If there’s one thing that I love about PostgreSQL, it’s foreign data wrappers (FDW). Being able to create a connection to another source–usually another database–can make the seemingly impossible possible. However, it’s essential to understand what they do–and may not/don’t do–before you go creating them on your production database.
Before I get any deeper into FDWs, I need to take a moment to potentially take a swipe at the COPY
command in PostgreSQL. It really simplifies the act of pulling data in from a, usually CSV, file into a table (& the occasional export to a CSV file too). But anyone who’s done it a few times knows that there are some limitations to using COPY
(one of the most prominent is that the command requires the database role using it to be a SUPERUSER
). That’s not always possible or convenient, but it’s often overlooked because once you get that one file loaded into the database, you dismiss the headache & move on to the next task…
But what if you need to load CSV files on a regular basis? Like for some daily ETL. How would you make that happen? I recently played around with a couple methods in Airflow’s PostgresOperator()
, copy_expert
& bulk_load
. It took a lot more wrangling to get it working the way I wanted with copy_expert
than I’d originally anticipated. Perhaps there would be an easier way…?
At some point in my research, I happened upon a link to a (unable to find again) Stack Overflow answer that involved using file_fdw
. I knew of its existence but never really thought about using it…mostly because it has this (supposed) limitation of only looking in the specified directory for a specific filename. Then it dawned on me: I found my use case!
This particular DAG involves downloading a log file from a remote server, using a BashOperator()

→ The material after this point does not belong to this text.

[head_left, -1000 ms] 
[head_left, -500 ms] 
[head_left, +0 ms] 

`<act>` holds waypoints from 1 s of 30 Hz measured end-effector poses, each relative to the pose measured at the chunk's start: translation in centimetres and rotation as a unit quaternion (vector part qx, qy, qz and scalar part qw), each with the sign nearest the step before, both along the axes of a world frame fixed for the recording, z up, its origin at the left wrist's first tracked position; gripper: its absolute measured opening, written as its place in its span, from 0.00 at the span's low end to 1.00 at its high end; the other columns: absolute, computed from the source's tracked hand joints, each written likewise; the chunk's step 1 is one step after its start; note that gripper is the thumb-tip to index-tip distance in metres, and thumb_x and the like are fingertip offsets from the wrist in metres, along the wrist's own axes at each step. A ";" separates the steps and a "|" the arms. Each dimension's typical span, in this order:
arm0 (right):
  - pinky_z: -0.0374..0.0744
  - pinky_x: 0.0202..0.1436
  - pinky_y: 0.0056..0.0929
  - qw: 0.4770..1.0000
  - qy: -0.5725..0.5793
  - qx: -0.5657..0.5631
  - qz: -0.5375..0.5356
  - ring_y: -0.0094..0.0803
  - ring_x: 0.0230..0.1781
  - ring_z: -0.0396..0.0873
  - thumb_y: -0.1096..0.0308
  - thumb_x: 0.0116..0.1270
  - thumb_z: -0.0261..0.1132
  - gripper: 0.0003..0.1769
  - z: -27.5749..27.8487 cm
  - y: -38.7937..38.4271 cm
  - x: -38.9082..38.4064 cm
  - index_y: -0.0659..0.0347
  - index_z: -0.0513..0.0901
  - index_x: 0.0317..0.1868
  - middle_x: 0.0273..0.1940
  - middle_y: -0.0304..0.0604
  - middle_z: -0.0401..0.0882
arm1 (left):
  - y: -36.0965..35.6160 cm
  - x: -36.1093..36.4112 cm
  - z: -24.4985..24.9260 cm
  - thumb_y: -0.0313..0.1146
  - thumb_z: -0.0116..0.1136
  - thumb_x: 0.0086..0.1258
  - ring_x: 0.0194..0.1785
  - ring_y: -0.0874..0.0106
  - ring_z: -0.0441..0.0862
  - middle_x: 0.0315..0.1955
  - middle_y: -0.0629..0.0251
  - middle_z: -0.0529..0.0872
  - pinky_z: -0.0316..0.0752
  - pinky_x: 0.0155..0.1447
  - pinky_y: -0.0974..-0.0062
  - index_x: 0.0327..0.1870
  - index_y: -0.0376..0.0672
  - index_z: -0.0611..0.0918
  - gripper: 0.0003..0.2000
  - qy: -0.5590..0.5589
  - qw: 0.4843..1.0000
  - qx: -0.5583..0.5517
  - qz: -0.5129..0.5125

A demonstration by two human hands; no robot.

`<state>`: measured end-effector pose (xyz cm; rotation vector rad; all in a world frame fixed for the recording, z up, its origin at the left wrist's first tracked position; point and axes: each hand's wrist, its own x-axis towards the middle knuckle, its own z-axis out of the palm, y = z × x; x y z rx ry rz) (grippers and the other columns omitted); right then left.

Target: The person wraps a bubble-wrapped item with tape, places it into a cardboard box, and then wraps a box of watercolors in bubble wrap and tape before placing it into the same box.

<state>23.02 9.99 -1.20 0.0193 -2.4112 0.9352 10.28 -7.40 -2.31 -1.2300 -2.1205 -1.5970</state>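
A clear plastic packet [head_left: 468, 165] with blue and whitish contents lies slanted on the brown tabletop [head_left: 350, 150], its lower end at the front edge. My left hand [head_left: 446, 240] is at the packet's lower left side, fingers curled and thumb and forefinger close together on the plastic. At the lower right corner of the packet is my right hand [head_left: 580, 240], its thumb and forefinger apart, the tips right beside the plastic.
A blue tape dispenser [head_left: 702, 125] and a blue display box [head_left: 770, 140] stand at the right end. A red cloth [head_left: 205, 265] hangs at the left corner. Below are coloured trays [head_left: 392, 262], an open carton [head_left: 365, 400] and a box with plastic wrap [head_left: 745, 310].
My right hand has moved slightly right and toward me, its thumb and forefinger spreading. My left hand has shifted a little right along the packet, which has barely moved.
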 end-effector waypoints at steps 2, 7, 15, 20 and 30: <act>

to strip out just the data I want (sidebar: because the log file has a varying number of fields per line, using COPY
to load the entire file wouldn’t work). But with this stripped down file, I’d already gone with the decision to give it the same file name with every DAG run so that it simply overwrites the contents.
With file_fdw
(definitely the easiest FDW I’ve ever configured, not that really any of them are that hard anymore…), it just took this to get it working:
CREATE EXTENSION IF NOT EXISTS file_fdw;
CREATE SERVER hash_bytes FOREIGN DATA WRAPPER file_fdw;
CREATE FOREIGN TABLE IF NOT EXISTS wrk_hash_bytes (
body_hash text
, body_bytes int
) SERVER hash_bytes
OPTIONS (
FILENAME '/mainstorage/etl/data/disk_usage/hash_bytes.csv'
, FORMAT 'csv'
);
The one thing that I didn’t do (that is a normal practice for me) was to create a schema to create the foreign table(s) in. But because I was only creating the one table, I went ahead & created it in PUBLIC
schema.
Finally, with the file in place, it was trivial to simply query the foreign table however I need to–namely read it into an indexed staging table! And that freed me up to use a more conventional PostgresOperator()
task to do the actual work.
Update November 22, 2019
While I do stand by everything in this post, I do want to amend it with a rather important warning. I actually went back to using the copy_expert
method of PostgresHook
for this DAG because attempting to ingest a 100M+ line CSV file was not working well for me at all. If I tested with 1M rows, it would come back in ~12 seconds. So extrapolating out that it should take ~1200 seconds–20 minutes–to ingest that much data would be valid math but incorrect real world experience. It wound up taking over 4 hours(!) to finish. I wound up using split
CLI command as the final step in my BashOperator()
task/script to divide the data up into CSV files with up to 10M rows each & then using a for
loop to create multiple PythonOperator()
tasks to perform multiple smaller COPY
-like actions. (That’s why we test!)